§ **WHAT IS NEEDED**: All of the data below must be reproduced word for word, but without its images.

........

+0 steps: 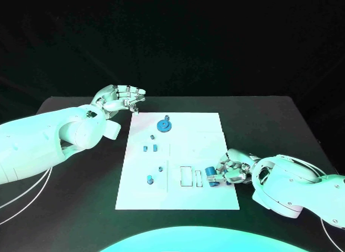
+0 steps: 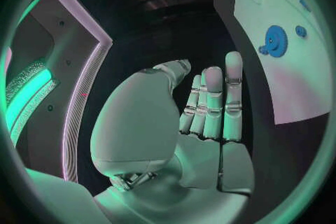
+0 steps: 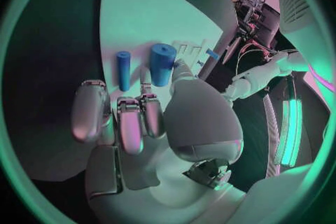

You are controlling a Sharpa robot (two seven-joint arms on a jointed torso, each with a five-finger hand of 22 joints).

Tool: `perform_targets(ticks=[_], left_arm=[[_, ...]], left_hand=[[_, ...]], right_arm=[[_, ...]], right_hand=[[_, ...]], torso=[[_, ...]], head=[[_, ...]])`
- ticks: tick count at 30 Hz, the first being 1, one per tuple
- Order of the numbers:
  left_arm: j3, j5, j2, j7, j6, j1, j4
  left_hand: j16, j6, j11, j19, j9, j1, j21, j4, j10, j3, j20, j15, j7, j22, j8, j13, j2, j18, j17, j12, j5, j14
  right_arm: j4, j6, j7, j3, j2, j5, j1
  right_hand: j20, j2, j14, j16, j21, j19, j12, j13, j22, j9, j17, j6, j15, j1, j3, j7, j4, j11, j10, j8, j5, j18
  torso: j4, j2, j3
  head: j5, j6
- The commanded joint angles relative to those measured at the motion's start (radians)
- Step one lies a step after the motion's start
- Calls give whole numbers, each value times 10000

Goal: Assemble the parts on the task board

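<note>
The white task board [image 1: 180, 194] lies in the middle of the table. A blue gear [image 1: 164, 125] sits near its far edge, and several small blue parts [image 1: 150, 180] stand along its left half. My right hand [image 1: 234, 171] rests at the board's right edge with its fingers curled. Its thumb and a fingertip [image 3: 148, 102] pinch a thick blue cylinder [image 3: 162, 64], also [image 1: 210, 171]. A thinner blue peg [image 3: 124, 70] lies on the board just beside it. My left hand [image 1: 121, 100] hovers off the board's far left corner, its fingers [image 2: 213, 101] straight and holding nothing.
Rectangular slots [image 1: 186, 176] are cut in the board next to the right hand. Black table [image 1: 263, 121] surrounds the board, and the left forearm [image 1: 36, 142] lies across the table's left side.
</note>
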Motion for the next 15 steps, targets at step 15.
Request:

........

§ **RESPONSE TO THIS EXERCISE**:
+0 steps: 
+0 steps: 
+0 steps: 

You are controlling a Sharpa robot (two seven-joint arms on a jointed torso, each with a five-finger hand of 22 joints).

Tool: `perform_targets(ticks=[_], left_arm=[[_, ...]], left_hand=[[_, ...]], right_arm=[[_, ...]], right_hand=[[_, ...]], torso=[[_, ...]], head=[[_, ...]])`
- ticks: tick count at 30 Hz, the first being 1, one per tuple
- Order of the numbers:
  left_arm: j3, j5, j2, j7, j6, j1, j4
  left_hand: j16, j6, j11, j19, j9, j1, j21, j4, j10, j3, j20, j15, j7, j22, j8, j13, j2, j18, j17, j12, j5, j14
  right_arm: j4, j6, j7, j3, j2, j5, j1
  right_hand: j20, j2, j14, j16, j21, j19, j12, j13, j22, j9, j17, j6, j15, j1, j3, j7, j4, j11, j10, j8, j5, j18
  torso: j4, j2, j3
  head: j5, j6
- The commanded joint angles relative to those measured at the motion's start (radians)
- Step one lies a step after the motion's start
- Calls give whole numbers, each value times 10000

Goal: Assemble the parts on the task board

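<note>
The white task board [image 1: 180, 194] lies in the middle of the table. A blue gear [image 1: 164, 125] sits near its far edge, and several small blue parts [image 1: 150, 180] stand along its left half. My right hand [image 1: 234, 171] rests at the board's right edge with its fingers curled. Its thumb and a fingertip [image 3: 148, 102] pinch a thick blue cylinder [image 3: 162, 64], also [image 1: 210, 171]. A thinner blue peg [image 3: 124, 70] lies on the board just beside it. My left hand [image 1: 121, 100] hovers off the board's far left corner, its fingers [image 2: 213, 101] straight and holding nothing.
Rectangular slots [image 1: 186, 176] are cut in the board next to the right hand. Black table [image 1: 263, 121] surrounds the board, and the left forearm [image 1: 36, 142] lies across the table's left side.
</note>
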Motion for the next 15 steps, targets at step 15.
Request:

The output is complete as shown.